Exercise 4.5

Consider \(\hat{n} = (n_x, n_y, n_z)\) is a real unit vector in three dimension, and \(\vec{\sigma} = (X, Y, Z)\). Then

(1)\[\begin{split} \begin{align} (\hat{n}\cdot \vec{\sigma} )^{2} =& (n_xX + n_yY + n_zZ)(n_xX + n_yY + n_zZ) \\ =& n_x^2 X^2 + n_xn_yXY + n_xn_zXZ + n_xn_yYX \\ &+ n^2_yY^2 + n_yn_zYZ+ n_xn_zZX + n_yn_zZY + n_z^{2}Z^{2}\\ =& n_x^2 I + n_xn_yXY + n_xn_zXZ + n_xn_yYX \\ &+ n^2_yI + n_yn_zYZ+ n_xn_zZX + n_yn_zZY + n_z^{2}I\\ \end{align} \end{split}\]

Notice that for Pauli matrices, we have the anti-commutation rule as

(2)\[ \{X, Y\} = \{Y, Z\} = \{X, Z\} =0 \]

Then we could simplify eq. (1) as

(3)\[ \begin{align} (\hat{n}\cdot \vec{\sigma} )^{2} =& n_x^2 I + n^2_yI + n_z^{2}I = I \end{align} \]

where we have \(n^2_x + n^2_y + n^2_z = 1\) for unit vector \(\hat{n}\).
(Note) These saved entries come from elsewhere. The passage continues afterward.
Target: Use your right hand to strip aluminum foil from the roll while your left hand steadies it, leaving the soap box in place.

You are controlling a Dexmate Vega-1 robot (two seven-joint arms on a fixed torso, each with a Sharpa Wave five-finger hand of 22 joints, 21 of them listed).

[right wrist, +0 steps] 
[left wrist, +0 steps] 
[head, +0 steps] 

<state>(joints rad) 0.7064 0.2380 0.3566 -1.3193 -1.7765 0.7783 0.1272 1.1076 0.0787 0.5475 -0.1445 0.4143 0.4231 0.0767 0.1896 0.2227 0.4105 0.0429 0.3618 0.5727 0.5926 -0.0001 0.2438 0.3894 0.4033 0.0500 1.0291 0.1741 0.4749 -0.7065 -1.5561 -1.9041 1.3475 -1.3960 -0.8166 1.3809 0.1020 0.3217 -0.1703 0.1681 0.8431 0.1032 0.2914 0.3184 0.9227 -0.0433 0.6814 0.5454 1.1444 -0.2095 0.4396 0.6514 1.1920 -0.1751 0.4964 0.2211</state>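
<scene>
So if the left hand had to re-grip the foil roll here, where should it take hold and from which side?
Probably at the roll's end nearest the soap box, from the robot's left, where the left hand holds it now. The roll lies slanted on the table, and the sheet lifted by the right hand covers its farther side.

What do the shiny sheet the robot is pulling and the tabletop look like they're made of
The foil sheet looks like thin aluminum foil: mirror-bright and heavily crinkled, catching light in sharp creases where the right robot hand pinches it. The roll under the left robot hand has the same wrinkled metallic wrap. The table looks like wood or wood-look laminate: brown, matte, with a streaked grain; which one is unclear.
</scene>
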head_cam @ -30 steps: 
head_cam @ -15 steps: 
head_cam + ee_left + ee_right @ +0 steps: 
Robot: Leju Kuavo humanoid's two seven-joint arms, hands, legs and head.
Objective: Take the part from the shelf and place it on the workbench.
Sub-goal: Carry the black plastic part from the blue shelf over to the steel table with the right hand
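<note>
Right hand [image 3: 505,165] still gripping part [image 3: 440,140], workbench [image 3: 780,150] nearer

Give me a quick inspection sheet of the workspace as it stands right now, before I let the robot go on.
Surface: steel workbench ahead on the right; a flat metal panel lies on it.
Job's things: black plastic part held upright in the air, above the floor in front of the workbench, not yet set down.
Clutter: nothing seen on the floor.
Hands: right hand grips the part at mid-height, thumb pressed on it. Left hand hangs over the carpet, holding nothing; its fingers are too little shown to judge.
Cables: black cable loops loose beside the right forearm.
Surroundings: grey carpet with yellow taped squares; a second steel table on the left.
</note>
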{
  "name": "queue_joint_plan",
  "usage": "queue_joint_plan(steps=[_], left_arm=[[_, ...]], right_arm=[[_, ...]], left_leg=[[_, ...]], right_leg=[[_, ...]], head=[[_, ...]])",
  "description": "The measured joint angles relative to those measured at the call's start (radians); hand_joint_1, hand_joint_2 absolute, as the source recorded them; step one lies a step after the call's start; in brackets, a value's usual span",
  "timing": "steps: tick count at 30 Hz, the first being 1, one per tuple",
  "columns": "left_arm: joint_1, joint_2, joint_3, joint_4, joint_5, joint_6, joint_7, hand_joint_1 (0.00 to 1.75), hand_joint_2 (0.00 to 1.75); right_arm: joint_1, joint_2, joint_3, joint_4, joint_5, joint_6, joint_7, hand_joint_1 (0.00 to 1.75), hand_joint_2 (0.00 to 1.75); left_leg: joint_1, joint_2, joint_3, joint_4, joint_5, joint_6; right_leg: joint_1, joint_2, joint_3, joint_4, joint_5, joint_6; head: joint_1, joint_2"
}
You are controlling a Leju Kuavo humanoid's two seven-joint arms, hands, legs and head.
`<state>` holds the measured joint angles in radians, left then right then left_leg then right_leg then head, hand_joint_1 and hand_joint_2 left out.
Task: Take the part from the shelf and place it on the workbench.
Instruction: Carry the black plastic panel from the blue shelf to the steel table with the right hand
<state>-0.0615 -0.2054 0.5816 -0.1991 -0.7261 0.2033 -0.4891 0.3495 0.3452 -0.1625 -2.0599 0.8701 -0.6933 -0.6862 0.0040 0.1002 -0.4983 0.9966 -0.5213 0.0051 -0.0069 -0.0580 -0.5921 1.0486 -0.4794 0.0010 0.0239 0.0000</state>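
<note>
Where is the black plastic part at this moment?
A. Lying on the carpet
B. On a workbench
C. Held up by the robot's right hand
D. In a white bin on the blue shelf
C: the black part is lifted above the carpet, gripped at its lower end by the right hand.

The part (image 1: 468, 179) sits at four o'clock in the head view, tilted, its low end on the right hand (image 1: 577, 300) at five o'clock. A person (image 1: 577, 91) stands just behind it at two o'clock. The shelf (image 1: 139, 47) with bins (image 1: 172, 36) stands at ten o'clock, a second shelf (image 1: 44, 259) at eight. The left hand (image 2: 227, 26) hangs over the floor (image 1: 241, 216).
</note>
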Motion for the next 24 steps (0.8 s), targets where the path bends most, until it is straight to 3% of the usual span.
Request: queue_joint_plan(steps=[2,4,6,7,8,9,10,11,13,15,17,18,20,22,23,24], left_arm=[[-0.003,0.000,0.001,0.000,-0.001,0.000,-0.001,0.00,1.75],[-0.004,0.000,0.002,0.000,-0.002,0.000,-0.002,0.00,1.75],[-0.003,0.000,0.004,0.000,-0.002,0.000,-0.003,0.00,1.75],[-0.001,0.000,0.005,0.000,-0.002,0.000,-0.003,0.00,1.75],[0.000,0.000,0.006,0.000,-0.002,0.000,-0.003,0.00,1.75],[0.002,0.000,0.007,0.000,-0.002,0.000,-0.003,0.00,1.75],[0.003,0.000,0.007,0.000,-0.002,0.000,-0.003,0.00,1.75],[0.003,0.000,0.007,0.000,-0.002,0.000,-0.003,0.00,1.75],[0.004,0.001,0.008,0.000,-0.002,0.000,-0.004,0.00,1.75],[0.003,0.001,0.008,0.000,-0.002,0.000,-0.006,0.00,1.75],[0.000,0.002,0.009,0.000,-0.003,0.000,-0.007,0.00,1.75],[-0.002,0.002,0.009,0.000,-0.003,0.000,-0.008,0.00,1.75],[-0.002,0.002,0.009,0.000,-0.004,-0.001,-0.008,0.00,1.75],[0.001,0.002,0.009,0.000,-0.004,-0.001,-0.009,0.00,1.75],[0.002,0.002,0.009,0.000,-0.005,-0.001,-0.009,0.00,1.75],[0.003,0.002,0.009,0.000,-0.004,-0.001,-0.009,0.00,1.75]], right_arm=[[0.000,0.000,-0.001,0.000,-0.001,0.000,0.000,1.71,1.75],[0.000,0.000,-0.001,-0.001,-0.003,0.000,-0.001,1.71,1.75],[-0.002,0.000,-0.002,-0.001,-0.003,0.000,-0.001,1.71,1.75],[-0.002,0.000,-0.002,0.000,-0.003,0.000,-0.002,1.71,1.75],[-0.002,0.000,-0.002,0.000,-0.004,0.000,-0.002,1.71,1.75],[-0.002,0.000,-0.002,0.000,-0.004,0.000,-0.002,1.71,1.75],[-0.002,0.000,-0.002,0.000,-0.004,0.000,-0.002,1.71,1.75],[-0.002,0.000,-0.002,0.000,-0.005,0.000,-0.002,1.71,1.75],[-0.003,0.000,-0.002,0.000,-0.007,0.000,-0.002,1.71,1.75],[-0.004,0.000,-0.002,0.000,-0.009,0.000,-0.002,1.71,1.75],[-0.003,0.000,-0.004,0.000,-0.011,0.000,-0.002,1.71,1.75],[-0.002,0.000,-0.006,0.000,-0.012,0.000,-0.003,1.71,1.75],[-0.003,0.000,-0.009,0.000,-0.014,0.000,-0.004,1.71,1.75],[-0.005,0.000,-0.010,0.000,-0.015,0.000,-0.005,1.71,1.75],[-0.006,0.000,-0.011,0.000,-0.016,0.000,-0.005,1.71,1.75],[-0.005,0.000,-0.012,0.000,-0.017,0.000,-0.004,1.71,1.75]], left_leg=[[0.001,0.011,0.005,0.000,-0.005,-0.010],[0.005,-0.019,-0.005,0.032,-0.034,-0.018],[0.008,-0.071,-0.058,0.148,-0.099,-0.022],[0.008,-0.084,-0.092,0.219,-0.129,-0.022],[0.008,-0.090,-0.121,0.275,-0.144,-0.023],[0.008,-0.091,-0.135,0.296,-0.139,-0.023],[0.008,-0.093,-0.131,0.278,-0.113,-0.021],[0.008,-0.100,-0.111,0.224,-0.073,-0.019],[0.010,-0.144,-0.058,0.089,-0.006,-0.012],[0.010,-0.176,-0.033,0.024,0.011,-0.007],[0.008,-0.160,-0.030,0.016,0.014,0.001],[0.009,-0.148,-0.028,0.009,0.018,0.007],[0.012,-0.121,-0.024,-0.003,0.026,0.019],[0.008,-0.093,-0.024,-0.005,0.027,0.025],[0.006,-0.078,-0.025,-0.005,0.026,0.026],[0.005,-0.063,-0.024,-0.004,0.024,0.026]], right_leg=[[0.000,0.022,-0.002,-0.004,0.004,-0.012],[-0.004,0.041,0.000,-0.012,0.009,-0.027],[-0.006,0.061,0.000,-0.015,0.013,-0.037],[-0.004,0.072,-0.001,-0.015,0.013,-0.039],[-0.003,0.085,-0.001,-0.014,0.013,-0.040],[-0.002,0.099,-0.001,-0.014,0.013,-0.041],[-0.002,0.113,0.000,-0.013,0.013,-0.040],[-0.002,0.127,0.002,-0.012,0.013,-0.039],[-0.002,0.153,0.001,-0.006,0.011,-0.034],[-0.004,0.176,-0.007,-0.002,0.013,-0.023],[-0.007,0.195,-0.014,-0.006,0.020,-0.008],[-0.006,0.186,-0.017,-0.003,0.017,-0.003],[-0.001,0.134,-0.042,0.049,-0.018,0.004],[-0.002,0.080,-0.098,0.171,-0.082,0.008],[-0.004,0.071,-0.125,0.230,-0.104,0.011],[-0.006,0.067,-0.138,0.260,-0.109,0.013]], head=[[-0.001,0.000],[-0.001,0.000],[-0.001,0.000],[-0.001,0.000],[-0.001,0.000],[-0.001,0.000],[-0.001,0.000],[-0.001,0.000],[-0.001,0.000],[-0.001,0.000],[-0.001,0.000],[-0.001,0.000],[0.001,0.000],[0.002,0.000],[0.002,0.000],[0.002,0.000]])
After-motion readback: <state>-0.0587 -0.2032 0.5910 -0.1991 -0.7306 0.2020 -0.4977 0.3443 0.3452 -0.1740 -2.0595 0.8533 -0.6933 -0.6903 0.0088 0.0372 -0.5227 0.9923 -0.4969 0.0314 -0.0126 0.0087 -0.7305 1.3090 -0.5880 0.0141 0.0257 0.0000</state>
From Exercise 4.2 we have \(\exp (iAx) = \cos (x)I + i\sin(x)A\) where \(A^2 = I\). Let \(A = \hat{n}\cdot\vec{\sigma}\) and \(x= -\theta/2\), we have

(4)\[\begin{split} \begin{align} \exp (-i\hat{n}\cdot\vec{\sigma}\theta/2) &= \cos \left(\frac{\theta}{2}\right)I - i\sin\left(\frac{\theta}{2}\right)(\hat{n}\cdot\vec{\sigma}) \\ &= \cos \frac{\theta}{2}I - i\sin\frac{\theta}{2}(n_xX + n_yY + n_zZ) \\ \end{align} \end{split}\]